▸ **Description of the task**: Spot each line in the data below containing "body" and copy it.

▸ **Provided entries**:
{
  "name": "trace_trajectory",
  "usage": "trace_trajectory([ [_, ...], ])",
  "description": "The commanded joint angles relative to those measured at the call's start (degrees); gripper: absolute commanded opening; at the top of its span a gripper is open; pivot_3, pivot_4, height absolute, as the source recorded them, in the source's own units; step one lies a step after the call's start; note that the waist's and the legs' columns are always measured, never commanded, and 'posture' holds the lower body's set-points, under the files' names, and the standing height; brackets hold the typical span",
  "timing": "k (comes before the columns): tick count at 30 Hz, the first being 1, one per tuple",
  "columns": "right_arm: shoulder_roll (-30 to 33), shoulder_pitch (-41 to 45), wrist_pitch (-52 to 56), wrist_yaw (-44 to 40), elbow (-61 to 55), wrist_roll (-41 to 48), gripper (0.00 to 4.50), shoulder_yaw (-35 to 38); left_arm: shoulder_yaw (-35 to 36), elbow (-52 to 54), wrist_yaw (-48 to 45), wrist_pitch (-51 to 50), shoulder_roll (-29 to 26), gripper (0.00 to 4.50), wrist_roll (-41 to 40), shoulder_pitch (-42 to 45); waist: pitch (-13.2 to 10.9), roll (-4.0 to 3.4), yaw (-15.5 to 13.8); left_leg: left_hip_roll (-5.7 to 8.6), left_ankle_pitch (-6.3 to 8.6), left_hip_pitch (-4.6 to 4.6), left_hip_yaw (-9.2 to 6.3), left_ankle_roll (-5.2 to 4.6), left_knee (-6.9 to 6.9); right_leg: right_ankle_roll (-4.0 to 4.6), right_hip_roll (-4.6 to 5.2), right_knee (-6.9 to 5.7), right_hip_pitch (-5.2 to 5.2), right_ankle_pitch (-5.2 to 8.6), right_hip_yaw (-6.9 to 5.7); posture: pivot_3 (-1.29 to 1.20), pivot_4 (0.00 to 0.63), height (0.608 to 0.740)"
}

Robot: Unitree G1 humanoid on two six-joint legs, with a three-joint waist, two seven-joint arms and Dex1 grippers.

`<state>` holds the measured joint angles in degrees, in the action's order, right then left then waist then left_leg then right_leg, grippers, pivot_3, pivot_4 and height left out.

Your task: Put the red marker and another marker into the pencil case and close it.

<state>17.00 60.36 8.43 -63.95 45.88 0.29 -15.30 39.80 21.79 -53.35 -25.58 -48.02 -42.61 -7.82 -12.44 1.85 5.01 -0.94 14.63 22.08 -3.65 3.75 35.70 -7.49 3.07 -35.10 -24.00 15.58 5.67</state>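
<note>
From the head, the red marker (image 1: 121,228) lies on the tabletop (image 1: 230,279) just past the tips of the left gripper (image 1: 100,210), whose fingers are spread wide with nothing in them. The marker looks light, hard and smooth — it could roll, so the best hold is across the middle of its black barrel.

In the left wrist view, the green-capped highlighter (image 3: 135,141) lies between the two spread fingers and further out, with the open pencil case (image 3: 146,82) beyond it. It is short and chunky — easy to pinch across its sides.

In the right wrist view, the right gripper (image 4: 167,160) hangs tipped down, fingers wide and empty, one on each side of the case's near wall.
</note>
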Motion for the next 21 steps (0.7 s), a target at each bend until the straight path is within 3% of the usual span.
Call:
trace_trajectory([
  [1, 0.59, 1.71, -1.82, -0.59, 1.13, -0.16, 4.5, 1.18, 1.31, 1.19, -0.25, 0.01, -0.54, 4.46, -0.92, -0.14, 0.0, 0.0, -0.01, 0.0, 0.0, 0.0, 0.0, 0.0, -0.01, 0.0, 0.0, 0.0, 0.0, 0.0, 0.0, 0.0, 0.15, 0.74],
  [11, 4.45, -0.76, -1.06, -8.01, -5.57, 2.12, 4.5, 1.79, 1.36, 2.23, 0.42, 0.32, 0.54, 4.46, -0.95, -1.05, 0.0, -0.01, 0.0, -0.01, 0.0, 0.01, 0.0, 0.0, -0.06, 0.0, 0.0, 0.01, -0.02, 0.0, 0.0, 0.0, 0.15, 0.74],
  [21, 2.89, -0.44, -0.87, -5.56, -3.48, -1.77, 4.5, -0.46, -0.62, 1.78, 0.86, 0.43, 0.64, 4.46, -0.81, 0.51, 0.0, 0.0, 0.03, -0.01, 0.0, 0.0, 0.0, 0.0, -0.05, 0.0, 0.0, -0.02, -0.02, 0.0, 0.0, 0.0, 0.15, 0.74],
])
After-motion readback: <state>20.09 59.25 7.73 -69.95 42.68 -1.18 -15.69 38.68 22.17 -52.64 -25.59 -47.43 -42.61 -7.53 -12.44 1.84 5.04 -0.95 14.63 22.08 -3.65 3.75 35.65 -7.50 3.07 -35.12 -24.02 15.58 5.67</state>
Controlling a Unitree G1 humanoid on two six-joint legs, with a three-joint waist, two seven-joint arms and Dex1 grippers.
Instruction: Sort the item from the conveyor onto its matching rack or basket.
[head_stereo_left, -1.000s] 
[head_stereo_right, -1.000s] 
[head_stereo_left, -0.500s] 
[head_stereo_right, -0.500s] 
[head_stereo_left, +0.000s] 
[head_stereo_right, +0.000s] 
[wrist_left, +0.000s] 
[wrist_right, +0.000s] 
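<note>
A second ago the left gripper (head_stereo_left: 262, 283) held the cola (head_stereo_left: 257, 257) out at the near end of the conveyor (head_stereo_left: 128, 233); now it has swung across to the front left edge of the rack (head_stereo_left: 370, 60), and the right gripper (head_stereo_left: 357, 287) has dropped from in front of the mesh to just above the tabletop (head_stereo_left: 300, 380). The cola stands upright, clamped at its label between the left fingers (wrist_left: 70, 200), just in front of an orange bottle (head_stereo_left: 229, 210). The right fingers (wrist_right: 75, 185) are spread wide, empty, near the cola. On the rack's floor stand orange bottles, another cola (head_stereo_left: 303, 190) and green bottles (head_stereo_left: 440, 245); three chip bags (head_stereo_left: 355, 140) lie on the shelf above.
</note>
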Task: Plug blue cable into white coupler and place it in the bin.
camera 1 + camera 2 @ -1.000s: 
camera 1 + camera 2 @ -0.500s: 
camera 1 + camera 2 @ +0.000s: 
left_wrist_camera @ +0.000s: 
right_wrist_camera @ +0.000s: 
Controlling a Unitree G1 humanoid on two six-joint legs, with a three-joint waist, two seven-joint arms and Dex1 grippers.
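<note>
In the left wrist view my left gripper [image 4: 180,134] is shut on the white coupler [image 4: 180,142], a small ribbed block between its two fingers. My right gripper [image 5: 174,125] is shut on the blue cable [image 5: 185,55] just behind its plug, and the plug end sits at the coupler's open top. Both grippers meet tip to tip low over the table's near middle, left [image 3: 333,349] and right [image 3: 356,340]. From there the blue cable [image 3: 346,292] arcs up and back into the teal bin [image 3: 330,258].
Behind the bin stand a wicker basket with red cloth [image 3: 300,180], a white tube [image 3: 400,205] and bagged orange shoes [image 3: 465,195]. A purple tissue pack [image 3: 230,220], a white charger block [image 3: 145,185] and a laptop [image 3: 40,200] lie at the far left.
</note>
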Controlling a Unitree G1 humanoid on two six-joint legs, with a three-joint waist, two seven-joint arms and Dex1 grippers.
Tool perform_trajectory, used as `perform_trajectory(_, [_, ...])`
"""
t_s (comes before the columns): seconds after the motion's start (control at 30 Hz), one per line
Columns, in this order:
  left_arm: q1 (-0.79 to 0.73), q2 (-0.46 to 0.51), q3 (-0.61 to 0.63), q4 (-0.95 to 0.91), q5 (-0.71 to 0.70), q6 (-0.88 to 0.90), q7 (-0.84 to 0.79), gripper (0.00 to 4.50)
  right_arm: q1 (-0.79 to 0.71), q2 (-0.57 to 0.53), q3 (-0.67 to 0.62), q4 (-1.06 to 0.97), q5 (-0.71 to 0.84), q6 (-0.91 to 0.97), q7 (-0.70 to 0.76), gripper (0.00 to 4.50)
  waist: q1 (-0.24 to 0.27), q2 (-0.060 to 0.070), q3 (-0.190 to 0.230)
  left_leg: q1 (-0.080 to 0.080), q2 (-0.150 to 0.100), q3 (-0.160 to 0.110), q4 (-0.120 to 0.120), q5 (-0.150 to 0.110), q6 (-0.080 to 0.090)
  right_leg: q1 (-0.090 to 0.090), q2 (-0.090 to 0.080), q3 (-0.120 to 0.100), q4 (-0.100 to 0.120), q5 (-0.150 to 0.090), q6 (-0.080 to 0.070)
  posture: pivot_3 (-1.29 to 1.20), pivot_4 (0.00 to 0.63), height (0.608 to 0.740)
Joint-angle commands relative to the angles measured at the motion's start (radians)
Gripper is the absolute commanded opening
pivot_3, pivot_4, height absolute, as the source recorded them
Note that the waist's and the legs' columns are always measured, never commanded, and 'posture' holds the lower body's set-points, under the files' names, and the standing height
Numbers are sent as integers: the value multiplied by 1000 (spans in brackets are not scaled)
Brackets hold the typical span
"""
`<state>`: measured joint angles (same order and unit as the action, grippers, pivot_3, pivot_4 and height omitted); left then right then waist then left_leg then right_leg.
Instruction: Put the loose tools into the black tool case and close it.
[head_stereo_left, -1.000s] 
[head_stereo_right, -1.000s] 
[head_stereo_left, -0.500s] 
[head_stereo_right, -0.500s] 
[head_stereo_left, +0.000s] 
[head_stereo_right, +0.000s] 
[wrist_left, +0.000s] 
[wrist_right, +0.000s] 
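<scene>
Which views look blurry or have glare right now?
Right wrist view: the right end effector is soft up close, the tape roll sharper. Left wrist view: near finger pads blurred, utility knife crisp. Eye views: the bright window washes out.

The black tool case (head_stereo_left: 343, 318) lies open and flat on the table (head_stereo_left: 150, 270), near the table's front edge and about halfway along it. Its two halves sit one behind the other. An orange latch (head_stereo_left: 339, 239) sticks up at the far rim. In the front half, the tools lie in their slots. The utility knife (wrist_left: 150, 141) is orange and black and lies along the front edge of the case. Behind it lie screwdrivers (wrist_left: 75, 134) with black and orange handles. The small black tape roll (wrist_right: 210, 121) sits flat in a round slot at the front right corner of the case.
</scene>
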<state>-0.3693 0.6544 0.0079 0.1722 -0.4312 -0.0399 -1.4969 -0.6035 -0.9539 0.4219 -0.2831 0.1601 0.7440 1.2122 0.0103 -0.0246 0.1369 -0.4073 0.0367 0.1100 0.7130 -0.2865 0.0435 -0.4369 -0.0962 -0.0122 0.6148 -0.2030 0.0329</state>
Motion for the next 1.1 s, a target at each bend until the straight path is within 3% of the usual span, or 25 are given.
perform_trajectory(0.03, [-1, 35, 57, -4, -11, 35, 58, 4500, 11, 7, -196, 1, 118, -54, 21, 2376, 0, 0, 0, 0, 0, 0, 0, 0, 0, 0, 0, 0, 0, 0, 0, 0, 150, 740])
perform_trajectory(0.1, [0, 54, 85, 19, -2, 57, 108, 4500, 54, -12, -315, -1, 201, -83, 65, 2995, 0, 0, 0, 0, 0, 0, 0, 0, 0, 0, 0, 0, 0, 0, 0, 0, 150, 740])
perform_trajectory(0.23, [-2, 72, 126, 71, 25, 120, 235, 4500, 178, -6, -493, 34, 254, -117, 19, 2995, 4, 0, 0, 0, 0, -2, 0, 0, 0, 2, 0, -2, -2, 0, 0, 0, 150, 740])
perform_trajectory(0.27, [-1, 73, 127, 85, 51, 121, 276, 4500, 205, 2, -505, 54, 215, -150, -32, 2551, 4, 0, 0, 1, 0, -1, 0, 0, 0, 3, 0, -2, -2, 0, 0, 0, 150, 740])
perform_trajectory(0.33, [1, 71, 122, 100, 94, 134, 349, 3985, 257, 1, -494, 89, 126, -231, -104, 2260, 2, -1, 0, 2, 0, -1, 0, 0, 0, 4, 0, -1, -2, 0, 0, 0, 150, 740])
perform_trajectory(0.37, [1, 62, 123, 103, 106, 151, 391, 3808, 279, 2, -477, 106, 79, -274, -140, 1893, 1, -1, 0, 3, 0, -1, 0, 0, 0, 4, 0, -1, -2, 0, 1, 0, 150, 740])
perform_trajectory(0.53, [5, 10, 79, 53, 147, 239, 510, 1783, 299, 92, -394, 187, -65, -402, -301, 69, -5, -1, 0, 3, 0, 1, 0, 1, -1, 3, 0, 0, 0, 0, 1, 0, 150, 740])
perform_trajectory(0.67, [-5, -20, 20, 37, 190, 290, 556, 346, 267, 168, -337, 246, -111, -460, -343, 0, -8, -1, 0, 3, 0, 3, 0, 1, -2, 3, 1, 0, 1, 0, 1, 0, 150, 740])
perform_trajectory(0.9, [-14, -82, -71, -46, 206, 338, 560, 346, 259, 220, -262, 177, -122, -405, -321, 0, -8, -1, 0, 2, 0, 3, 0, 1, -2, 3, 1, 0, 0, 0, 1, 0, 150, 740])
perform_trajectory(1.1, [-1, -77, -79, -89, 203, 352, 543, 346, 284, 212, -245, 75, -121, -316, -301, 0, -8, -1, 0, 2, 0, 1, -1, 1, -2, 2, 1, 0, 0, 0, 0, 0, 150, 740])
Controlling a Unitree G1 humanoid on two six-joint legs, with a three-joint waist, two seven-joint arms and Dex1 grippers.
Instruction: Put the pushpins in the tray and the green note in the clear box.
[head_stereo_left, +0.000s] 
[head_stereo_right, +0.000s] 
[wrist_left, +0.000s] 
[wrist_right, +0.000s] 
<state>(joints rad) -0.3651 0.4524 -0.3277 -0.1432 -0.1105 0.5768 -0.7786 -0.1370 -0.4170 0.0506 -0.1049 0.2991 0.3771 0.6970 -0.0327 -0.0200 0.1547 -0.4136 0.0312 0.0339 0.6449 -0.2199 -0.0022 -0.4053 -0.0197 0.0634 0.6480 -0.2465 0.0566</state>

▸ **Reply**:
  "description": "The commanded joint angles relative to those measured at the call's start (degrees); gripper: absolute commanded opening; at the top of its span a gripper is open; pivot_3, pivot_4, height absolute, as the source recorded them, in the source's own units; step one lies a step after the call's start; note that the waist's and the legs' columns are always measured, never commanded, and 'posture' holds the lower body's set-points, under the files' names, and the standing height; brackets hold the typical span",
Note that the waist's and the legs' columns are always measured, never commanded, and 'posture' holds the lower body's set-points, under the files' names, and the standing height

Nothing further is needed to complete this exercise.